Re: [PATCH v2] kselftest/alsa: Increase kselftest timeout
From: Nícolas F. R. A. Prado
Date: Mon Apr 03 2023 - 17:30:13 EST
On Wed, Dec 14, 2022 at 06:15:22PM +0000, Mark Brown wrote:
> On Wed, Dec 14, 2022 at 09:40:02AM -0700, Shuah Khan wrote:
> > On 12/14/22 06:03, Nícolas F. R. A. Prado wrote:
>
> > > The default timeout for kselftests is 45 seconds, but that isn't enough
> > > time to run pcm-test when there are many PCMs on the device, nor for
> > > mixer-test when slower control buses and fancier CODECs are present.
> > >
> > > As data points, running pcm-test on mt8192-asurada-spherion takes about
> > > 1m15s, and mixer-test on rk3399-gru-kevin takes about 2m.
> > >
> > > Set the timeout to 4 minutes to allow both pcm-test and mixer-test to
> > > run to completion with some slack.
>
> > What I have in mind is that the default run can be limited scope.
> > Run it on a few controllers and in the report mention that a full
> > test can be run as needed.
>
> > There are a couple of examples of default vs. full test runs - cpu
> > and memory hot-lug tests.
>
> For pcm-test it's probably more sensible to refactor things to run
> multiple PCMs (or at least cards, though that's less relevant in an
> embedded context) in parallel rather than cut down the test coverage,
> it's already very limited coverage as things stand.

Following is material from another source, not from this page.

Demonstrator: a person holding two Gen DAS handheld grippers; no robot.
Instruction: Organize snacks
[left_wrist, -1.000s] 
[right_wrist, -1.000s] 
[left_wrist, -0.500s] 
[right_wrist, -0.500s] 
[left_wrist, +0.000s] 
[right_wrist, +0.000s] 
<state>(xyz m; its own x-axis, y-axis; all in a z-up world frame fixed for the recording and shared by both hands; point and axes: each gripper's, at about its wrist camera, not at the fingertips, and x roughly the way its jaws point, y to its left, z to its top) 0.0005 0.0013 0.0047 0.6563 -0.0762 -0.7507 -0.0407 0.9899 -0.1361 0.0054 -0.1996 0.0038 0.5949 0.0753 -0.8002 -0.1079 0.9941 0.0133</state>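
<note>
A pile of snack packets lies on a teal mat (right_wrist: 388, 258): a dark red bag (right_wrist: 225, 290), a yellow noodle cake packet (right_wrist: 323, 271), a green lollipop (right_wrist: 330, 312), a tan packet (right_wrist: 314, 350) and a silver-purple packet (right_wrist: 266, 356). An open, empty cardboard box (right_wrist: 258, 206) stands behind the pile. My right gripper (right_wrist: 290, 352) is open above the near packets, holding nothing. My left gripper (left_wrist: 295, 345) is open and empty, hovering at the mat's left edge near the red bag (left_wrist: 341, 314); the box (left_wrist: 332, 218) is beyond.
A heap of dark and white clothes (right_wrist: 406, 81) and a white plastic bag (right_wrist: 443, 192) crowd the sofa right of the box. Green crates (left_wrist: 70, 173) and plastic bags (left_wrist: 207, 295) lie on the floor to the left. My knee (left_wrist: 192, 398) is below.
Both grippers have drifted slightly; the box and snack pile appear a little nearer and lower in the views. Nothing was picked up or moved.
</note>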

There is some risk
> there could be false positives from cross talk between the PCMs but it's
> probably worth it.
>
> With mixer-test if it's actually taking a long time to run generally
> this is just identifying that the driver could use some work,
> implementing runtime power management and a register cache will probably
> resolve most issues.
Hi Shuah and Mark,
sorry for the delay, but I'd still like to move forward with this.
Shuah, I've checked the tests you mentioned that have limited scope by default,
and we could do the same for the alsa kselftest, but I'm not sure I understand
how this solves the problem here. The fact is that the current timeout is too
short for a full run of the alsa kselftest on some machines, so we need to
increase the timeout in any case regardless of there being a limited scope run
by default or not. Mark implemented the parallelization he mentioned in the
meantime, but it doesn't help every hardware. The only other option I see is
reducing the time the PCM is tested for (currently 4 seconds). But I assume that
number was chosen for a reason.
I'd also like to better understand why we have an arbitrary (45 seconds) default
timeout. If there are users who want to limit the test duration to an arbitrary
time even if that means not getting full test coverage, shouldn't such arbitrary
time be supplied by the users themselves?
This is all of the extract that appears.